Your answer must be the listing, given again word for word.
━━━━━ PROVIDED MATERIAL ━━━━━
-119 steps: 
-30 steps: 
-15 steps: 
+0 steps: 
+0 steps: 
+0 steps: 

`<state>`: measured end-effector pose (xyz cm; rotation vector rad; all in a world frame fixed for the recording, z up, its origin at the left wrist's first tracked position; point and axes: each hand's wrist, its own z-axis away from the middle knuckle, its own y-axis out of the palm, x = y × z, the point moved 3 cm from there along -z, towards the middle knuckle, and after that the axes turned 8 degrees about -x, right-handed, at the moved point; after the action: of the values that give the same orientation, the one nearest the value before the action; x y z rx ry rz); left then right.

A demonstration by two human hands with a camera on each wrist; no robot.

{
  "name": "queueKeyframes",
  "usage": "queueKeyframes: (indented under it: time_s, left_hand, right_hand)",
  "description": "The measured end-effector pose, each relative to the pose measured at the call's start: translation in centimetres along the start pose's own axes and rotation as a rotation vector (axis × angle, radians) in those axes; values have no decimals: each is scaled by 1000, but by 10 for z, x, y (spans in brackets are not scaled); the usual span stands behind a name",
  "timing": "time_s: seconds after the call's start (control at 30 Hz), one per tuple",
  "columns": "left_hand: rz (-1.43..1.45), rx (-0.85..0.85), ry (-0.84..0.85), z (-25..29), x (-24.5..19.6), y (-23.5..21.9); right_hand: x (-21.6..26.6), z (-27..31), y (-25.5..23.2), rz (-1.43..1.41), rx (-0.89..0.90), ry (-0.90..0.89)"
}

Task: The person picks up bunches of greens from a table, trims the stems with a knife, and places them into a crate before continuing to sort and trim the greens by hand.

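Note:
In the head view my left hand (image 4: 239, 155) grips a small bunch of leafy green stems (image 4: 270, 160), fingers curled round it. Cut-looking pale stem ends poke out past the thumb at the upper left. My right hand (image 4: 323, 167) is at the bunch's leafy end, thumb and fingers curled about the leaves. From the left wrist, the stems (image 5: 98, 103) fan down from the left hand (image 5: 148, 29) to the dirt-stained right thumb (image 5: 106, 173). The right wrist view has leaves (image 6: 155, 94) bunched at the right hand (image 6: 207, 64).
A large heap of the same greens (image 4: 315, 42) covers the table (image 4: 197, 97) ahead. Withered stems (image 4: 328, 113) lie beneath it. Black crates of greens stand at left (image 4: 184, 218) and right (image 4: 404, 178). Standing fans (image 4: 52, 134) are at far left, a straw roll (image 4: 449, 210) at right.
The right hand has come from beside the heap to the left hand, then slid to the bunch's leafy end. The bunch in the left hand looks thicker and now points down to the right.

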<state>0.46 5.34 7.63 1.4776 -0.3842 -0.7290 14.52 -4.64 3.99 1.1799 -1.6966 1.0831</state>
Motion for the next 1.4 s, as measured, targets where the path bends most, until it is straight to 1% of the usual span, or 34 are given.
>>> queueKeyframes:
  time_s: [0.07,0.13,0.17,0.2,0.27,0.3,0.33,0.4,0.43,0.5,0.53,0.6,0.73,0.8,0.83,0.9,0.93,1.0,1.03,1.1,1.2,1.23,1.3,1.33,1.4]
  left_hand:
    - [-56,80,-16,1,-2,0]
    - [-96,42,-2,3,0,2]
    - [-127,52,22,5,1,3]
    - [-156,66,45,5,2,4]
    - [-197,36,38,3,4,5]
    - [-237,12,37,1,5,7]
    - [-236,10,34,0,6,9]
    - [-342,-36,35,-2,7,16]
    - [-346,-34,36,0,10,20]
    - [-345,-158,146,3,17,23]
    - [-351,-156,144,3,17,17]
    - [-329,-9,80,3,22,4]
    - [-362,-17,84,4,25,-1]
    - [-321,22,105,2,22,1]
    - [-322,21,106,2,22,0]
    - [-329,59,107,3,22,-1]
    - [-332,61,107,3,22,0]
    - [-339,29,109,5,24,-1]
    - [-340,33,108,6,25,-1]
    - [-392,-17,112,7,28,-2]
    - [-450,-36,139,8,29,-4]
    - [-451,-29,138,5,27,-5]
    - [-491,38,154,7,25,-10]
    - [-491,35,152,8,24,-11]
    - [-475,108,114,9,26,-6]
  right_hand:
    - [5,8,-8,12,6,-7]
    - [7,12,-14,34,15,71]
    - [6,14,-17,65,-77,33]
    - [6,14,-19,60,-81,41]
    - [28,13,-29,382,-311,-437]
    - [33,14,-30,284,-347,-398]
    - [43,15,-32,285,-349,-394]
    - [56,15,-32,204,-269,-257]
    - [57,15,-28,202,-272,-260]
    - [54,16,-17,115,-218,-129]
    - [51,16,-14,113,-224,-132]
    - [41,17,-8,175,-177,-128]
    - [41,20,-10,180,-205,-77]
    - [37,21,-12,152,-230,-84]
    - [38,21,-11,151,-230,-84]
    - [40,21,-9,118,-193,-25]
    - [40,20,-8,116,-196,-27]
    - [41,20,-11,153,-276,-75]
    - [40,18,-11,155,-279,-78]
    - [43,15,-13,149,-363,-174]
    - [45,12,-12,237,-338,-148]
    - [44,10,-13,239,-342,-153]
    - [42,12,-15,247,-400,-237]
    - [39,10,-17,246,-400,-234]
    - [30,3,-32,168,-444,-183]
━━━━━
[REPLY]
-119 steps: 
-30 steps: 
-15 steps: 
+0 steps: 
+0 steps: 
+0 steps: 

`<state>`: measured end-effector pose (xyz cm; rotation vector rad; all in a world frame fixed for the recording, z up, its origin at the left wrist's first tracked position; point and axes: each hand's wrist, its own z-axis away from the middle knuckle, its own y-axis out of the palm, x = y × z, the point moved 3 cm from there along -z, towards the middle knuckle, and after that the axes turned 8 degrees about -x, right-handed, at the moved point; after the action: of the values that give the same orientation, the one nearest the value before the action; x y z rx ry rz); left then right.

A demonstration by two human hands with a camera on each wrist; no robot.

{
  "name": "queueKeyframes",
  "usage": "queueKeyframes: (indented under it: time_s, left_hand, right_hand)",
  "description": "The measured end-effector pose, each relative to the pose measured at the call's start: translation in centimetres along the start pose's own axes and rotation as a rotation vector (axis × angle, radians) in those axes; values have no decimals: each is scaled by 1000, but by 10 for z, x, y (spans in brackets are not scaled); the usual span stands behind a name",
  "timing": "time_s: seconds after the call's start (control at 30 Hz), one per tuple",
  "columns": "left_hand: rz (-1.43..1.45), rx (-0.85..0.85), ry (-0.84..0.85), z (-25..29), x (-24.5..19.6), y (-23.5..21.9); right_hand: x (-21.6..26.6), z (-27..31), y (-25.5..23.2), rz (-1.43..1.41), rx (-0.89..0.90), ry (-0.90..0.89)"
}

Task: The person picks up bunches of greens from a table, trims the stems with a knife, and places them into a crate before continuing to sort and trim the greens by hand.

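Note:
In the head view my left hand (image 4: 239, 155) grips a small bunch of leafy green stems (image 4: 270, 160), fingers curled round it. Cut-looking pale stem ends poke out past the thumb at the upper left. My right hand (image 4: 323, 167) is at the bunch's leafy end, thumb and fingers curled about the leaves. From the left wrist, the stems (image 5: 98, 103) fan down from the left hand (image 5: 148, 29) to the dirt-stained right thumb (image 5: 106, 173). The right wrist view has leaves (image 6: 155, 94) bunched at the right hand (image 6: 207, 64).
A large heap of the same greens (image 4: 315, 42) covers the table (image 4: 197, 97) ahead. Withered stems (image 4: 328, 113) lie beneath it. Black crates of greens stand at left (image 4: 184, 218) and right (image 4: 404, 178). Standing fans (image 4: 52, 134) are at far left, a straw roll (image 4: 449, 210) at right.
The right hand has come from beside the heap to the left hand, then slid to the bunch's leafy end. The bunch in the left hand looks thicker and now points down to the right.
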
<state>0.46 5.34 7.63 1.4776 -0.3842 -0.7290 14.52 -4.64 3.99 1.1799 -1.6966 1.0831</state>
Motion for the next 1.4 s, as measured, targets where the path bends most, until it is straight to 1% of the usual span, or 34 are given.
>>> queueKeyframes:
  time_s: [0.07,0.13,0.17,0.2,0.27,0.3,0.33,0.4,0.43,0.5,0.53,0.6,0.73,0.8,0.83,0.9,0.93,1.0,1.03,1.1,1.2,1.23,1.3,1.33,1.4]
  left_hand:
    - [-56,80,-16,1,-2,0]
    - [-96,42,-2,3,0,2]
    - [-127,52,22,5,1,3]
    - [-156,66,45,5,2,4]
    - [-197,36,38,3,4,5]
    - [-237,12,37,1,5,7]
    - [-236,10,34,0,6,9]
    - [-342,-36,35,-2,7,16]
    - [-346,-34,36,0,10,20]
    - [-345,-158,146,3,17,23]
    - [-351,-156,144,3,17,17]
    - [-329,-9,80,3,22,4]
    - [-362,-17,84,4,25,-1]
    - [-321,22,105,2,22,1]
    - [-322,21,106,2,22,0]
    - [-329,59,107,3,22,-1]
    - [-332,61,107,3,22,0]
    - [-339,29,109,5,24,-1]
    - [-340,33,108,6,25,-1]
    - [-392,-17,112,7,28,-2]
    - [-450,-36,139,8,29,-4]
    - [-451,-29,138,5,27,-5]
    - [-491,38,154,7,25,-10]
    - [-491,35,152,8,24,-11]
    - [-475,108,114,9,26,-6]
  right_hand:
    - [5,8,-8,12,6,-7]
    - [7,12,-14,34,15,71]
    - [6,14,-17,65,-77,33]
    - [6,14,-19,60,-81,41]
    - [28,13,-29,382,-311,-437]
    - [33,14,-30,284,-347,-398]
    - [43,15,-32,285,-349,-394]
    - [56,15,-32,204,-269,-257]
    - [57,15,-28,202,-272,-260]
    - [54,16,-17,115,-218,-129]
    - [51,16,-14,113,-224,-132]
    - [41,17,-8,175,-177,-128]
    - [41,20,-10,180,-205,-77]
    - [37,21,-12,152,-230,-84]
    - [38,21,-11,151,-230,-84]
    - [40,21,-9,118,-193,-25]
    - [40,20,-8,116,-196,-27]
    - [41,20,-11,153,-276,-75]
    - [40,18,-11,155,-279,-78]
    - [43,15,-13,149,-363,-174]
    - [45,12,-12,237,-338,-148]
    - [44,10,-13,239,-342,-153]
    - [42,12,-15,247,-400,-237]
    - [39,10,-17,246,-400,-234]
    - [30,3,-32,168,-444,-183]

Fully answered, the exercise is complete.